WHAT YOU NEED TO DO
What you return has to match the listing below line for line.
────────────────────────────────────────
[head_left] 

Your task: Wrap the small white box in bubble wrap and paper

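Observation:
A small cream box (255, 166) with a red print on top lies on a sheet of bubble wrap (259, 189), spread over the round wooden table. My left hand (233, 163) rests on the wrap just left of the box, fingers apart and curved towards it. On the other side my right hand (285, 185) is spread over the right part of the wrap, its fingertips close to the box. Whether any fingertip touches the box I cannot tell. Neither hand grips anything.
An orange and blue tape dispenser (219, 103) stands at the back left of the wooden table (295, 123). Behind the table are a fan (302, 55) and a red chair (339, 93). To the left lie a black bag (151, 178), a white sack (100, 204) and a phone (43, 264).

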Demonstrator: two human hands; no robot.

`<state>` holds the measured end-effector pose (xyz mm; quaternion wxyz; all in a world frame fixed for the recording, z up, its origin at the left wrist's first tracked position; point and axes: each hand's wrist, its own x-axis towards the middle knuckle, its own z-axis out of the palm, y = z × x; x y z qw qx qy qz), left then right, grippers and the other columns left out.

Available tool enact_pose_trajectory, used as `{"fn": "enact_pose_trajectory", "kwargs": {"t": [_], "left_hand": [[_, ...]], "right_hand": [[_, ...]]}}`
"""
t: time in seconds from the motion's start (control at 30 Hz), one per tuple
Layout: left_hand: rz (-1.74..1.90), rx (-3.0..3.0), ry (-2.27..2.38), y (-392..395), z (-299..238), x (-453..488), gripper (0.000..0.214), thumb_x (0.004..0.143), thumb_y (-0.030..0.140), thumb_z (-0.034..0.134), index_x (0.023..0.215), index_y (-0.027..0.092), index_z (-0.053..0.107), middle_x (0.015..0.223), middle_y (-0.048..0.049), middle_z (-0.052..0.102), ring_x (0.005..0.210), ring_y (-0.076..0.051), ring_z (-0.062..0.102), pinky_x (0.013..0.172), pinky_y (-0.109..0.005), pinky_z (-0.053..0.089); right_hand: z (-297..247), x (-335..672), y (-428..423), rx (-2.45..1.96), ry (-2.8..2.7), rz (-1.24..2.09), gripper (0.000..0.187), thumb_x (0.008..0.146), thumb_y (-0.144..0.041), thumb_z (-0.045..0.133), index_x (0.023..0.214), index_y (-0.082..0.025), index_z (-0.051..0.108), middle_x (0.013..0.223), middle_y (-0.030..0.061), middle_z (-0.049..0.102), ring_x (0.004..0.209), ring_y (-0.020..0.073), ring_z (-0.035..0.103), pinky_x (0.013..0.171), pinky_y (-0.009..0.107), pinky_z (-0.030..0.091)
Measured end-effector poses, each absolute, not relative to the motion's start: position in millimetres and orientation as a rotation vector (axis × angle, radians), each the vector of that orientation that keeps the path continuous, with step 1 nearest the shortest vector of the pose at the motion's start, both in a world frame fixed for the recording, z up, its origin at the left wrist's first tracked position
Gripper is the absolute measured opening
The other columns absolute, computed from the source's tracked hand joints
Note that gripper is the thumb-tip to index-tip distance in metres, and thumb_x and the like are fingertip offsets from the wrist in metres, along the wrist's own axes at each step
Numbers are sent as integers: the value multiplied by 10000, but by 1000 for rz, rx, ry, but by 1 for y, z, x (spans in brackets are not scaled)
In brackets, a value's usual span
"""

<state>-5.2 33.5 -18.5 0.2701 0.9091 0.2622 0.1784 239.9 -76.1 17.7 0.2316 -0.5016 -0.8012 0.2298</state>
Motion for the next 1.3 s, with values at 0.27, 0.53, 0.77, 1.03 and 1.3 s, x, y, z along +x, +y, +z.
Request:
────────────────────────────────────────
REPLY
[head_left] 

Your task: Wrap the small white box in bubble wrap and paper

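Observation:
A small cream box (255, 166) with a red print on top lies on a sheet of bubble wrap (259, 189), spread over the round wooden table. My left hand (233, 163) rests on the wrap just left of the box, fingers apart and curved towards it. On the other side my right hand (285, 185) is spread over the right part of the wrap, its fingertips close to the box. Whether any fingertip touches the box I cannot tell. Neither hand grips anything.
An orange and blue tape dispenser (219, 103) stands at the back left of the wooden table (295, 123). Behind the table are a fan (302, 55) and a red chair (339, 93). To the left lie a black bag (151, 178), a white sack (100, 204) and a phone (43, 264).
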
Demonstrator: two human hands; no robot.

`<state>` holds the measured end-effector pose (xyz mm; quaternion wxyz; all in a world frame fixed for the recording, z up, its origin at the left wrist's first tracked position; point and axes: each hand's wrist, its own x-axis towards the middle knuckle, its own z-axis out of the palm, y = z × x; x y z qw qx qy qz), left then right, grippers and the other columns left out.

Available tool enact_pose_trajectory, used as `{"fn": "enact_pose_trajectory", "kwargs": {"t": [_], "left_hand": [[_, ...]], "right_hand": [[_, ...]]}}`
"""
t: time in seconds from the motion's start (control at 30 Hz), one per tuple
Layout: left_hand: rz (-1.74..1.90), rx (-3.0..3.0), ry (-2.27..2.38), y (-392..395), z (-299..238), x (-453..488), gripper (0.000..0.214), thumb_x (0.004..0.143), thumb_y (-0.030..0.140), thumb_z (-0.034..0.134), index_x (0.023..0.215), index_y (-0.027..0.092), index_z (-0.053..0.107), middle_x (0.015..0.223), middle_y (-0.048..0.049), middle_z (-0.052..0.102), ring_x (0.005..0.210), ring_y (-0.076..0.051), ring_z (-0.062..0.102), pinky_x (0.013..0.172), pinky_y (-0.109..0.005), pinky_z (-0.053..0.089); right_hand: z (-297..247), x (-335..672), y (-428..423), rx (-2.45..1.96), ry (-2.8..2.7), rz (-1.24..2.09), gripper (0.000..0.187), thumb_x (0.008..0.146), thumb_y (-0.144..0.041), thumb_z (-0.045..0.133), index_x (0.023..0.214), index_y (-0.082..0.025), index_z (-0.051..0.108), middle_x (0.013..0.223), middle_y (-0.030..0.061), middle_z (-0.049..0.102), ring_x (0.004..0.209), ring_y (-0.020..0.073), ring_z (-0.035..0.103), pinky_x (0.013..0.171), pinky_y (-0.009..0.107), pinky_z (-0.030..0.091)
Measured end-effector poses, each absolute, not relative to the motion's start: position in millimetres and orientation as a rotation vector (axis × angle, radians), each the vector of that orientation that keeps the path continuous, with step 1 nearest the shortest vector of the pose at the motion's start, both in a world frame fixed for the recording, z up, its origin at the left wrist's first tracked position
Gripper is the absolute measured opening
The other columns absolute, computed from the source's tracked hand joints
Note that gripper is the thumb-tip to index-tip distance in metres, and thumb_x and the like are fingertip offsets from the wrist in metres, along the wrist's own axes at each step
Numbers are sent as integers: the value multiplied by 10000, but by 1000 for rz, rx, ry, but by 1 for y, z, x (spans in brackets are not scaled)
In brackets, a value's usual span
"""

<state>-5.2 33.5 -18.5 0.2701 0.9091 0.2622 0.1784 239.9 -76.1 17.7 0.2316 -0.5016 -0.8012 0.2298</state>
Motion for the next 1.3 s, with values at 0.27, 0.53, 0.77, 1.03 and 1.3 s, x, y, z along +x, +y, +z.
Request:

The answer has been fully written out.